Mahkamah Penjaga Konstitusi, Bukan Penjaga Angka

Sidang perdana gugatan Pilpres 2019 di MK, Jumat 14 Juni (Foto : Kompas)

thayyibah.com :: Di dalam konsep Negara hukum kepastian hukum dan keadilan merupakan prinsip utama yang harus diwujudkan oleh negara. Demokrasi tumbuh di bawah perintah hukum dan konstitusi, untuk memastikan terselenggaranya demokrasi yang langsung, bebas, umum, rahasia, jujur dan adil.

Undang-Undang Dasar Negara Republik Indonesia tahun 1945 telah mengatur mekanisme pelaksanaan hukum dan demokrasi itu dengan lengkap dan ketat. Sehingga dalam penengakan hukum dan pelaksanaan demokrasi harus berjalan sesuai dengan rel konstitusi.

Artinya UUD 1945 tidak memberikan ruang pelaksanaan demokrasi yang tidak jujur dan tidak adil. Apabila ketidakjujuran dan ketidakadilan tersebut terjadi, maka hukum memerintahkan untuk menghukum pelaku tersebut, sekecil apapun pelanggaran yang ia lakukan.

Hukum tidak memberikan ruang bagi kecurangan dan ketidakjujuran serta ketidakadilan itu tumbuh dan berkembang dalam demokrasi pancasila.
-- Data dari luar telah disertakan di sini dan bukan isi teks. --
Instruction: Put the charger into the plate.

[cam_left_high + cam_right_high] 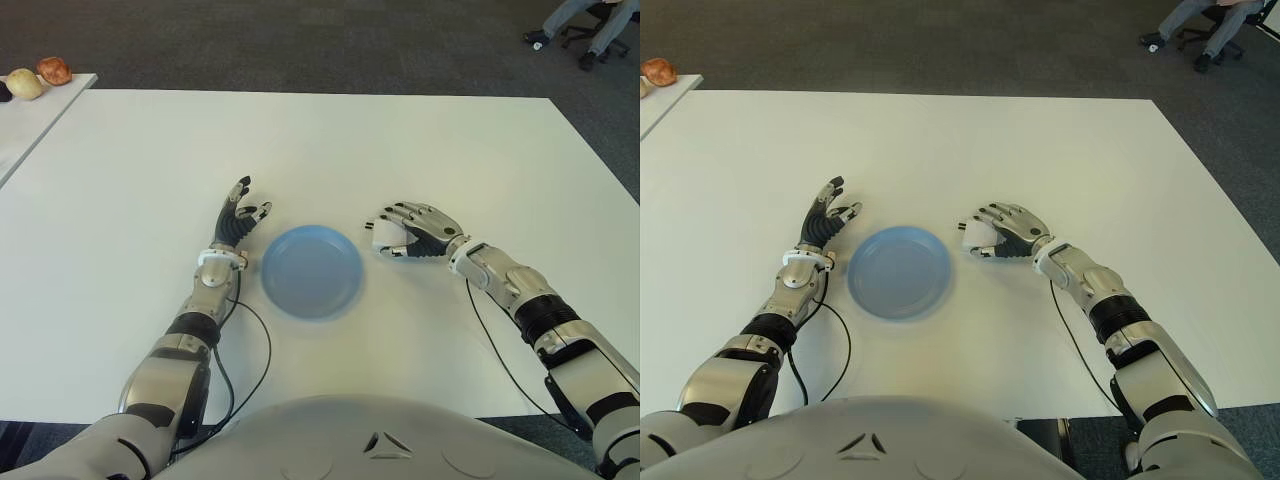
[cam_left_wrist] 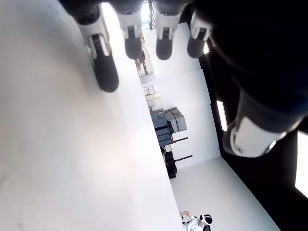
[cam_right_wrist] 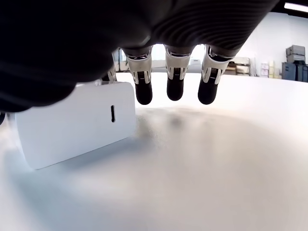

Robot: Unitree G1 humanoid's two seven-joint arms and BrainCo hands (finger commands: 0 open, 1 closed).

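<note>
Fingers (image 3: 144, 81) of the right hand (image 1: 415, 230) arch over the charger (image 3: 72, 122), three tips hanging above the surface (image 1: 400, 140) just beside the white block; the thumb side is out of view, so I cannot tell whether anything is pressing on it, and I judge the grip as not yet closed. Going from big to small: the white surface carries everything, the blue plate (image 1: 311, 270) lies near the middle between the two arms with nothing in it, and the charger stands on the surface just right of the plate, under the right hand. The left hand (image 1: 238, 218) shows just left of the plate, its fingers extended and relaxed, holding nothing. So the task looks to be at its start: the grasp, the lift and the short carry leftward into the plate all remain. Hard to make out: in the eye views the charger is mostly covered by the hand, only a white corner showing, and whether it has prongs or a cable cannot be told.
</note>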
Karena itu, Kesalahan yang di buat oleh termohon (KPU) maupun terkait (Paslon 01) – dalam PHPU di MK – tidak bisa di barter dengan angka, melainkan harus di dalilkan sebagai pelanggaran hukum.

Karena itu, kalau terjadi pelanggaran hukum, Mahkamah harus memutuskan sesuai dengan kesalahan, bukan sesuai dengan angka. Hukum Indonesia tidak memberikan ruang sekecil alapun untuk melakukan pelanggaran dan kecurangan. Itulah yang harus menjadi dalil Mahkamah Konstitusi dalam memeriksa dan mengadili perkara Hasil Pemilihan Umum (PHPU) Presiden dan wakil Presiden yang sedang diperiksa Mahkamah.
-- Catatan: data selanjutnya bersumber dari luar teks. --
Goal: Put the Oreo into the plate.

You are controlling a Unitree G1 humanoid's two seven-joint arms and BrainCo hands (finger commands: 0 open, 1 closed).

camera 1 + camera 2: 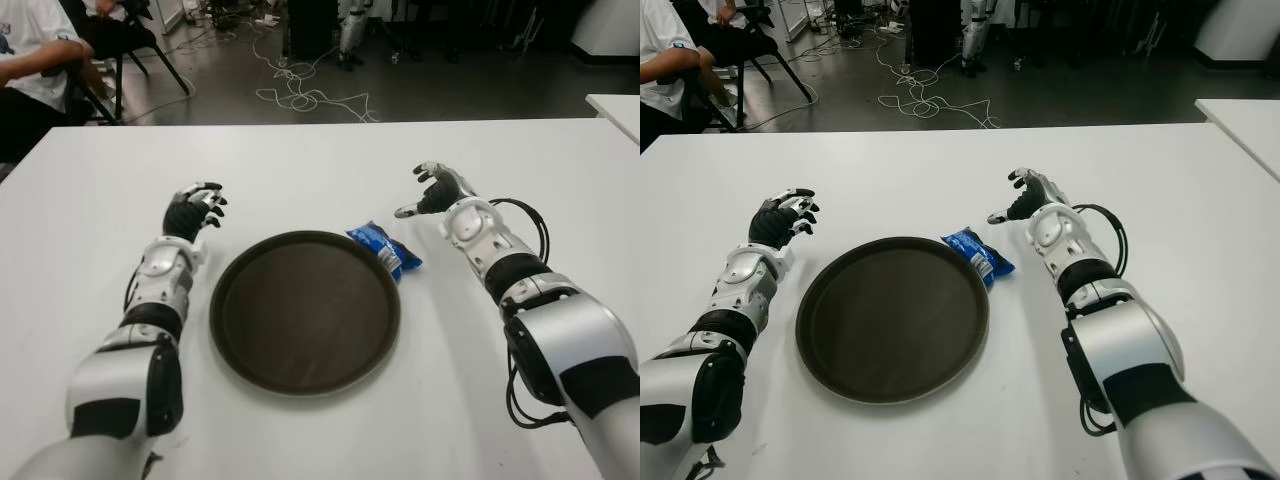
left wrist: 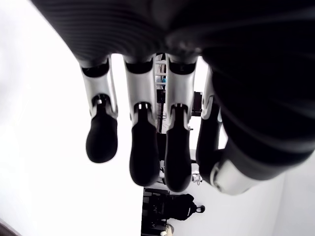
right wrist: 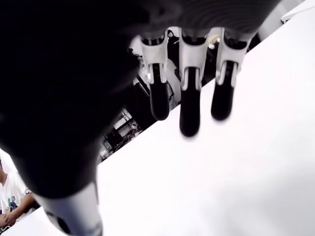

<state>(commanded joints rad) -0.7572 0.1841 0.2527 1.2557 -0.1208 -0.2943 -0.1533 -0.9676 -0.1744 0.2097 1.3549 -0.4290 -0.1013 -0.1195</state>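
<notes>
Nearest to me, the round dark plate is lying on the white table, holding nothing. My left hand is showing just beyond the plate's left rim, its fingers hanging loosely extended and gripping nothing. My right hand is hovering beyond and to the right of the blue Oreo packet, thumb pointing inward, fingers spread apart and holding nothing. That packet is lying on the table, touching the plate's upper right rim, apart from both hands. A seated person is showing at the far left.
</notes>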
MK Sebagai Penjaga Konstitusi disebutkan dalam Pasal 24 ayat (1) UUD menyebutkan “Kekuasaan Kehakiman merupakan kekuasaan yang merdeka untuk menyelenggarakan peradilan guna menegakkan hukum dan keadilan”.  Tugas daripada kekuasaan kehakiman, dalam hal ini Mahkamah Agung, Mahkamah Konstitusi dan badan-badan lain yang berkaitan dengan kekuasaan kehakiman adalah untuk memastikan tegaknya hukum dan keadilan.

Disinilah pentingnya antara penegakkan hukum dan keadilan ini ditegakkan dalam satu nafas. Menegakkan hukum harus memastikan adanya keadilan, sehingga hukum tidak dijadikan alat untuk pihak-pihak tertentu, melindungi kelompok tertentu dan menghukum kelompok yang lain.
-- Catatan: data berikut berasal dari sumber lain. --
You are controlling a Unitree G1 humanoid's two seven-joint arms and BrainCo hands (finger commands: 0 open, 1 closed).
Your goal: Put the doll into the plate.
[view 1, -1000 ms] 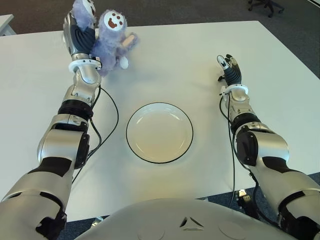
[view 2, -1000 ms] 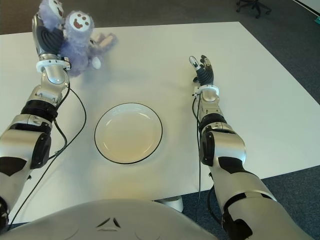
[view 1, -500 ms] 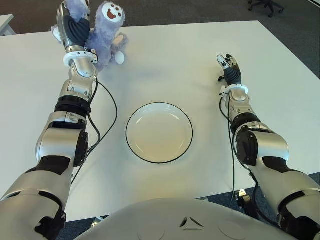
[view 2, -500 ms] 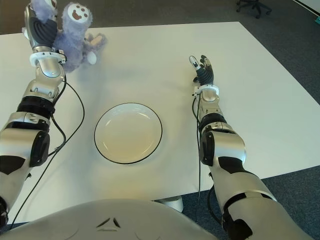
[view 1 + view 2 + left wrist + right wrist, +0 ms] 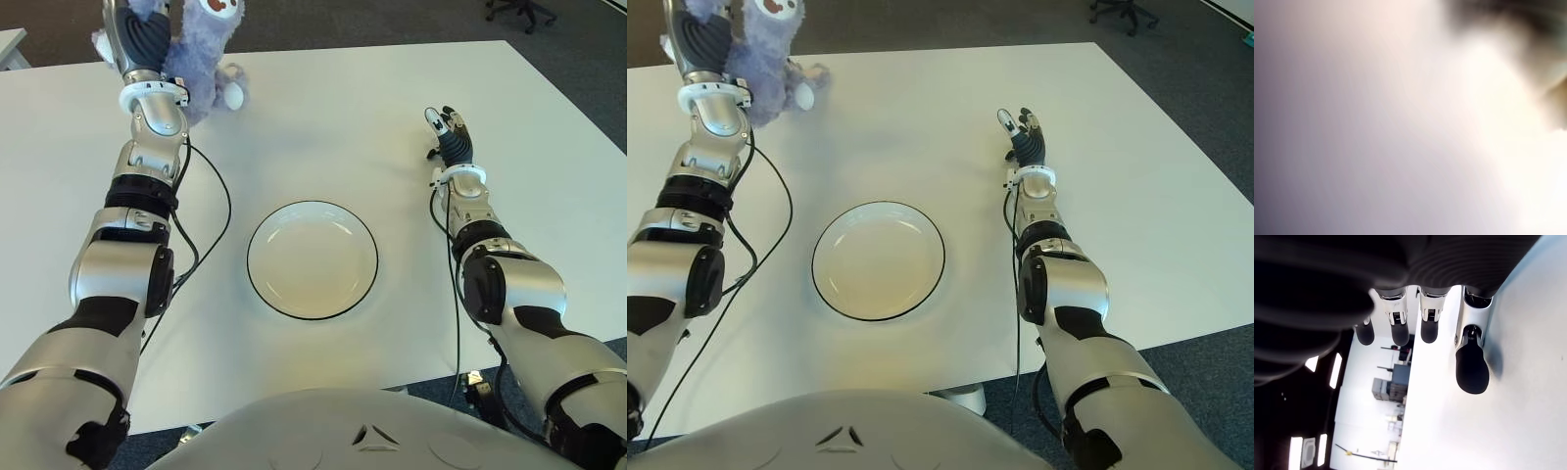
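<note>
A fluffy purple doll [image 5: 203,61] with a white face hangs above the table's far left corner, its head cut off by the top of the eye views. My left hand [image 5: 143,41] is shut on it, raised high. The left wrist view shows only a pale blur close to the lens. A white plate [image 5: 312,259] with a thin black rim lies in the middle of the table, nearer to me, with nothing in it. My right hand [image 5: 448,130] shows at the right of the plate, farther out, its fingers [image 5: 1471,367] stretched straight and holding nothing.
The white table [image 5: 343,117] stretches wide around the plate. A black cable [image 5: 223,211] loops from my left forearm onto the table, left of the plate. Dark carpet and an office chair [image 5: 519,10] lie beyond the far edge.
My left hand has lifted the doll higher and slightly to the left, so its face now leaves the top of the view. The right hand and the plate have not moved.
</note>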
Dengan prinsip hukum dan keadilan tersebut, menjadi dasar MK memeriksa PHPU Pemilu Presiden dan Wakil Presiden. Jadi MK bukan hanya sekedar membuat kepastian hukum, tetapi MK juga juga harus memastikan keadilan itu terwujud dalam kehidupan berbangsa dan bernegara.

Mahkamah harus berani keluar dari tradisi yang mengadili hasil berdasarkan angka-angka. Pemeriksaan perkara Mahkamah Konstitusi wajib berpedoman pada konstitusi bukan pada angka. Menurut Pakar Hukum Tatanegara Yusril Ihza Mahendra (sekarang sebagai: Ketua Tim Kuasa Hukum Jokowi-Ma’ruf Amin) “Hasil Pilpres bisa dibatalkan Jika ada kecurangan, Bukan persoalan angka”. Oleh karena itu, Yang menjadi fokus Mahkamah adalah pelanggaran konstitusional, bukan perolehan angka suara pemilu. Bukankah MK selalu mengatakan dirinya sebagai The guardian of The Constitution?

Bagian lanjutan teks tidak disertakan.